La prensa dentro del trasporte espera. Esperan los demás. Los otros vuelven a subir. Elías también.

Ahora se posa sobre sus rodillas y su cuerpo se balancea hacia atrás. Su rostro está muy cerca, su fleco lacio se mece sobre su amplia frente que vuelve a golpear con su mano abierta mientras con la otra deforma la lata semivacía y cálida de cerveza.

Sus dientes blancos y enteros se muestran en una primera sonrisa.

«Nos salió nuestra rebeldía del corazón, de nuestra conciencia. Esta es la rebelión de los indígenas, de la pobreza. Yo ya no tengo miedo a los rancheros ni a los ladinos; no tengo terreno, no tengo nada. Valgo 15 pesos porque soy peón de albañil y hago las casas de los demás. ¿Qué puedo comprar con 15 pesos a mis hijos y a mi mujer?».

Termina de beber el líquido ya caliente y sus palabras vuelven a escurrirse, vuelven a escapar de una mente cicatrizada de tanto callar.

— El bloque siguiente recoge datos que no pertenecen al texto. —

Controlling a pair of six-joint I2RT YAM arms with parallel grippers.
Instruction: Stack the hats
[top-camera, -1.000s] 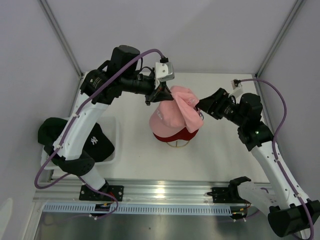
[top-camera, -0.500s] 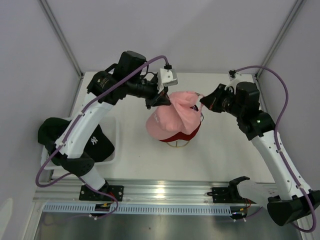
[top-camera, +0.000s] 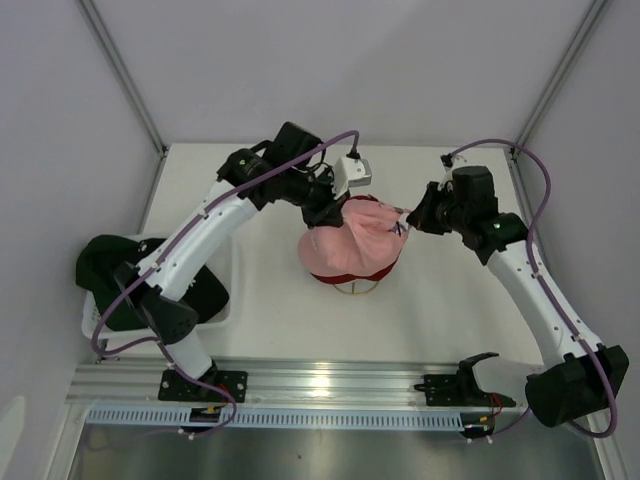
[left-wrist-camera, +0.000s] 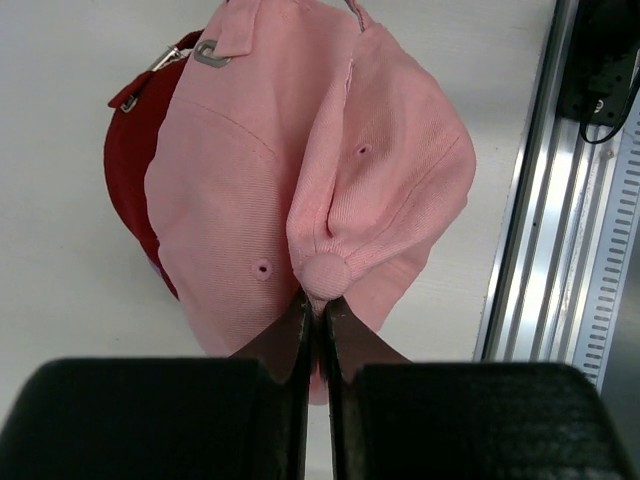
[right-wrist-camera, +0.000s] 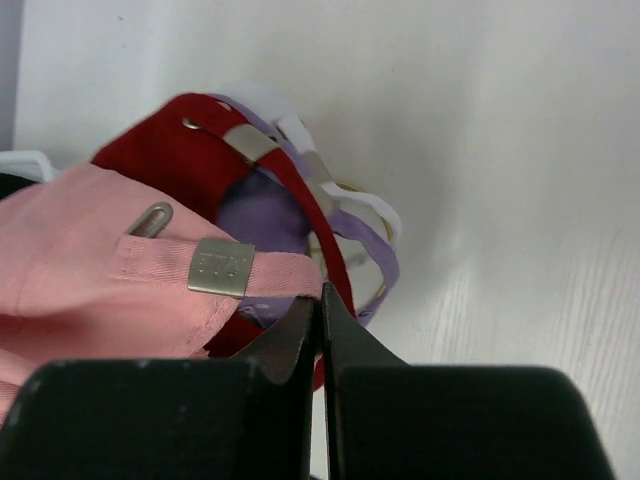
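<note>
left gripper (left-wrist-camera: 312, 300) clamped on the pink cap (left-wrist-camera: 250, 180) crown, right gripper (right-wrist-camera: 318, 300) pinching its strap at 2 o'clock. lower both evenly, centred over the red cap (left-wrist-camera: 135, 190).

No lettering can be read anywhere. The small metal clasp (right-wrist-camera: 220, 267) on the back strap of the pink cap (right-wrist-camera: 90, 250) carries faint stamped marks, too small to make out. The strip (left-wrist-camera: 612, 250) along the tabletop's near edge shows only fine, even ticks.
</note>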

«¿Cuándo nos van a respetar? ¿Hay que levantarse en armas? ¿Hay que llorar de hambre? ¿Cuándo nos van a respetar? El Ejército saqueó las casas; cuando llegaron nos dijeron que nos metiéramos debajo de la cama y se llevaron a mi hermana. Apareció en Palenque. Había un bravo militar que me dijo: «y tú, cabrón, qué quieres? Tú eres zapatista», y me dio, me humilló. Me fui caminando cuatro días de Ocosingo a San Cristóbal, escondido en los ranchos, porque soy maestro y me conocen. Yo hablo tzetzal, tzotzil, chol y español; gracias a Dios hablo español y he leído mucho; leí La Ilíada, y por eso mi hijo se llama Homero. También leo el Tiempo y La Jornada.

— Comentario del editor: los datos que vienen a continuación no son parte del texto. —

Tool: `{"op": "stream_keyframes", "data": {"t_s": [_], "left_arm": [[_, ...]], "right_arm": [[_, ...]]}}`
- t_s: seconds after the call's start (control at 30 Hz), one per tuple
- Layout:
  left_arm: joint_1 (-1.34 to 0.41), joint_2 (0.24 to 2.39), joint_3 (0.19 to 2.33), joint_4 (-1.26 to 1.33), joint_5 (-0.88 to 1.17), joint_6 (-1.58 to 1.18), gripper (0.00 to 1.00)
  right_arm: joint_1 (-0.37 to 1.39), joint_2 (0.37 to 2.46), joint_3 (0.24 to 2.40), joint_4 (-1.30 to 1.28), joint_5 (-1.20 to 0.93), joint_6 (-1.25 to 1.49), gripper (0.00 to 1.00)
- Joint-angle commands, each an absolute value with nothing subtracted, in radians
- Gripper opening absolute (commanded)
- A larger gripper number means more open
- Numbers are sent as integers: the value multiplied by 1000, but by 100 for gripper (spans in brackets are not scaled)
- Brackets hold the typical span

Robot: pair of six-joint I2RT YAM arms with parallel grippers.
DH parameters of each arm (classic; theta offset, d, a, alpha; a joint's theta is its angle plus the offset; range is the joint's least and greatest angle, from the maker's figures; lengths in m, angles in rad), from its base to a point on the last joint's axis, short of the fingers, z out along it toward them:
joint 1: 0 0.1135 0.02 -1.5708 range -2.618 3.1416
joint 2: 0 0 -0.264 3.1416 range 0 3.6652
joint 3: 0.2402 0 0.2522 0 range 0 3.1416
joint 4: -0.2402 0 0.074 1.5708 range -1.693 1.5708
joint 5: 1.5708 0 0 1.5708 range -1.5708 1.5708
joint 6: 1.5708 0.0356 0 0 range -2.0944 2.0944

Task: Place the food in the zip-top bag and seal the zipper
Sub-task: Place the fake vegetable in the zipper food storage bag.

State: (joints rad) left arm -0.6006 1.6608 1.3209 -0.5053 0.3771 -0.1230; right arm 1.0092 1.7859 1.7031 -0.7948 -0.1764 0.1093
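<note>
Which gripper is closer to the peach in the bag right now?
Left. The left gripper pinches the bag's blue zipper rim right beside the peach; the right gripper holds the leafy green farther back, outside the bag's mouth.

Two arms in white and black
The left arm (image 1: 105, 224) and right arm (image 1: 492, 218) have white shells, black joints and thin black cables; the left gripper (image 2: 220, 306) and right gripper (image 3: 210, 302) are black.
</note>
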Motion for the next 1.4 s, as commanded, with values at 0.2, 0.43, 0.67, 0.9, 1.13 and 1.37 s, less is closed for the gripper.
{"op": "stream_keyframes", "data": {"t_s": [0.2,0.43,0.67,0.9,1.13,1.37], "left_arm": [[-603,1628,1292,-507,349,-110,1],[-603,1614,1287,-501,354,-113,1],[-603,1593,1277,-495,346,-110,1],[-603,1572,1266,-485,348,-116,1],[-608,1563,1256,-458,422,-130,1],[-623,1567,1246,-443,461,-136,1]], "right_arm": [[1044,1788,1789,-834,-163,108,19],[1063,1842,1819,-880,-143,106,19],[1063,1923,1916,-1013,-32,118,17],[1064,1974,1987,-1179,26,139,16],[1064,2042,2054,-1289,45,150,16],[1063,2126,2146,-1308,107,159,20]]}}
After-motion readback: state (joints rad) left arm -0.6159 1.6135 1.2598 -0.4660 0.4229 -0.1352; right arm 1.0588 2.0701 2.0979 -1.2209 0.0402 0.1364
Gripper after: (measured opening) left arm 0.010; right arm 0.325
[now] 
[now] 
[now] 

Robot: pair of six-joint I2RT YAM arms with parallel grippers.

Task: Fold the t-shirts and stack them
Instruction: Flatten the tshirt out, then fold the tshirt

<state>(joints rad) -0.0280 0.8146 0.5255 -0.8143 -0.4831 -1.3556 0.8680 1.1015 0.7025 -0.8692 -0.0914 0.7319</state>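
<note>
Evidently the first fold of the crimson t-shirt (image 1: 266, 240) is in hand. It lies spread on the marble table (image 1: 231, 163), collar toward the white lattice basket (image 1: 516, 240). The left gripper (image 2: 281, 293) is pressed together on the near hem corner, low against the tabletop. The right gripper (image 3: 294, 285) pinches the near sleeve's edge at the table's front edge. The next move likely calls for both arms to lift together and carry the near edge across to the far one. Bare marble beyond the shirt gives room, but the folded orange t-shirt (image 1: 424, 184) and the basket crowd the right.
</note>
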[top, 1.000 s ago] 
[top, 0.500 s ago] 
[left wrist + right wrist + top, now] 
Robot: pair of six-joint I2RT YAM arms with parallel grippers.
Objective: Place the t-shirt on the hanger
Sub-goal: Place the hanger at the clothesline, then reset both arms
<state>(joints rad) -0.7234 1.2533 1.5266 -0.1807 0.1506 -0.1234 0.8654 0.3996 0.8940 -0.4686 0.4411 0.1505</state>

El ambiente en la combi sube en temperatura. El conductor clava su mirada en el retrovisor. Unos abren las ventanillas y el aire frío se estrella en la piel de los que ya quieren llegar.

«Y si matan a nuestro padre Samuel, si lo matan -amenaza-, eso no lo aguanta México, no lo aguanta porque es el padre de los indios y vamos a brotar como hormigas, vamos a picar como las hormigas por todas partes, por donde quiera vamos a salir. Mejor que lo cuiden, porque es nuestro Hidalgo, que dio la Independencia y quitó la esclavitud».

Un último retén militar antes de llegar a San Cristóbal. La noche terminó de consumir la luz. Los soldados pegan sus rostros a los vidrios y dan paso libre.